Цирюльник покраснел как рак и собрался было отбрить кузнеца по-свойски, но толпа, на его беду, ринулась в сторону, и он остался один на своей бочке.

У ворот капитула раздались тяжелые шаги. Ко дворцу Филипповича приближался отряд воинов с черно-желтыми рукавами, в железных шлемах, с тяжелыми мушкетами на плечах. Это была рота императорских немецких мушкетеров под командой Блажа Пернхарта.

Подойдя ко дворцу, мушкетеры оттеснили толпу, и пространство перед ним оказалось свободным. Вскоре там поднялась большая куча хворосту для костра, а чуть в стороне поставили деревянную кафедру.

В третий раз – теперь глухо, угрожающе – загудел большой колокол св. Краля. Толпа умолкла в ожидании. Вдруг растворились железные ворота епископской башни и показалось странное шествие. Впереди четыре капитульских трубача в голубых доломанах, за ними белые реметские монахи св. Павла, францисканцы и доминиканцы, затем преподобные отцы капитулов – загребского и чазманского, с распятием, обвитым черным крепом, и со сломленными свечами в руках. А позади всех в черной мантии и в серебряной митре шел чернобородый, невысокого роста князь Джюро Драшкович, епископ загребский и бан хорватский.
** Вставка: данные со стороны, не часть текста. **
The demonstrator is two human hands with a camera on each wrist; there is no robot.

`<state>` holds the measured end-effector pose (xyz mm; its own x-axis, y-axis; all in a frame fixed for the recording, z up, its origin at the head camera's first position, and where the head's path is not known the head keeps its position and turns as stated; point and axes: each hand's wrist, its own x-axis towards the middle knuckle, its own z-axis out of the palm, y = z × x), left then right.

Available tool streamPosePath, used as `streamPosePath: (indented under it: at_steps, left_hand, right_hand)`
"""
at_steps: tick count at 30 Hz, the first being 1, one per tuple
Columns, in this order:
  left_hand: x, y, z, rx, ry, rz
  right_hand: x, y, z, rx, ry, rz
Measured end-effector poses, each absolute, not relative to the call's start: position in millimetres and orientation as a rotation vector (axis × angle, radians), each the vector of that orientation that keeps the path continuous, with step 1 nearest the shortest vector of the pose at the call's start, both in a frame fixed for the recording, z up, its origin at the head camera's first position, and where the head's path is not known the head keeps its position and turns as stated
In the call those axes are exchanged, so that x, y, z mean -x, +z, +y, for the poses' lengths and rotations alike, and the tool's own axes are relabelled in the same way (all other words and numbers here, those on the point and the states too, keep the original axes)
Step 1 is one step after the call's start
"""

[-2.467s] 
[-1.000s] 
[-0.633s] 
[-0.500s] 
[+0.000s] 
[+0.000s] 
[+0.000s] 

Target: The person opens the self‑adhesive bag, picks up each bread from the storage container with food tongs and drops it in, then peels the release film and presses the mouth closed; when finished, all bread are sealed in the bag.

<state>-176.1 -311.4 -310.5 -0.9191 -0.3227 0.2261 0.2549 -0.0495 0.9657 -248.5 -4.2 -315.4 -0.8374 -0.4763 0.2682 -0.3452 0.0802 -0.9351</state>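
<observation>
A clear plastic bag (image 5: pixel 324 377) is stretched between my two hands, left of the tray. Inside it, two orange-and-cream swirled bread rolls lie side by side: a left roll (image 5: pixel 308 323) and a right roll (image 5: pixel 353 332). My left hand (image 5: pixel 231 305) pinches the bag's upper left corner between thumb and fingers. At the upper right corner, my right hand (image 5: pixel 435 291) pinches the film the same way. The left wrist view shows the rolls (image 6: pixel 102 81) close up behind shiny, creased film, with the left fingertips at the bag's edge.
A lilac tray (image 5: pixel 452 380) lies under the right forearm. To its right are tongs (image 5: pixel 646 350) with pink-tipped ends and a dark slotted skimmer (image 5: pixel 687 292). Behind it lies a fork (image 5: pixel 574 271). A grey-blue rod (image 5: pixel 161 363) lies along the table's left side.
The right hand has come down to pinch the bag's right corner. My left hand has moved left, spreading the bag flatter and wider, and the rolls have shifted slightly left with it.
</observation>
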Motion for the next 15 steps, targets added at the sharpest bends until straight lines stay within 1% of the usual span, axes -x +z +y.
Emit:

Медленно, опустив головы, процессия обошла площадь, громко возглашая: «Miserere!»[25] – и остановилась перед домом каноника-предателя. Трижды протрубили трубы. На кафедру взошел преподобный отец Блаж Шипрак, каноник загребского кафедрального собора, и в мертвой тишине начал читать длинное послание:

«Мы, Джюрай Драшкович, князь тракощанский и божьей милостью и милостью апостольского престола епископ церкви джюрской и загребской, камергер его цесарского и королевского величества Максимилиана II императора Римской империи, короля венгерского, чешского и прочая, и прочая, а также бан королевства Далмации, Хорватии и Славонии, всем верноподданным, кому подобает и до кого дойдет это наше открытое послание, шлем приветствие и благословение! Первейшей нашей пастырской обязанностью является забота о душах верующих нашей святой католической церкви, мы должны оберегать их от смертных грехов, изгонять паршивых овец из стада, а плевелы отделять от пшеницы! И посему наше отеческое сердце весьма опечалилось, когда мы узнали, что угодный не богу, а дьяволу Фране Филиппович, бывший загребский каноник и служитель матери нашей святой церкви, будучи взят в плен под Иваничградом неверными турками, преступил закон божий и человеческий, отрекся от триединого бога и святого таинства, изменил святой церкви, возведшей его в высокий сан, и родной земле, его породившей, отступился от нашей святой веры и тем самым надел на себя ярмо вечного проклятия. Перейдя в турецкую басурманскую веру, он принял поганое имя Мехмед я теперь вражеской рукой ведет полки нехристей на наше королевство и с дьявольским коварством уничтожает своих братьев, разоряет родной край. Посему, следуя вечной правде, которая награждает добродетель и карает грешника, следуя канонам церкви, упомянутого Фране Филипповича апостольской своей властью изгоняю из лона святой матери церкви, из общин королевства и лишаю его священнического сана; и да будут прокляты и он, и его род; будь проклят тот, кто его кормит и защищает; будь прокляты его имя и семя, да истомит его голод и холод, да утопит его вода, да поглотит земля, да выбросит из могилы его кости, да развеет его прах! И как горит в аду проклятая душа Иуды Искариота, пусть горит и гибнет его достояние, и раз отступилась от вертограда господня его неверная душа, пусть праведный гнев божий покарает его виноградники, нивы и поля! Будь проклят навеки!»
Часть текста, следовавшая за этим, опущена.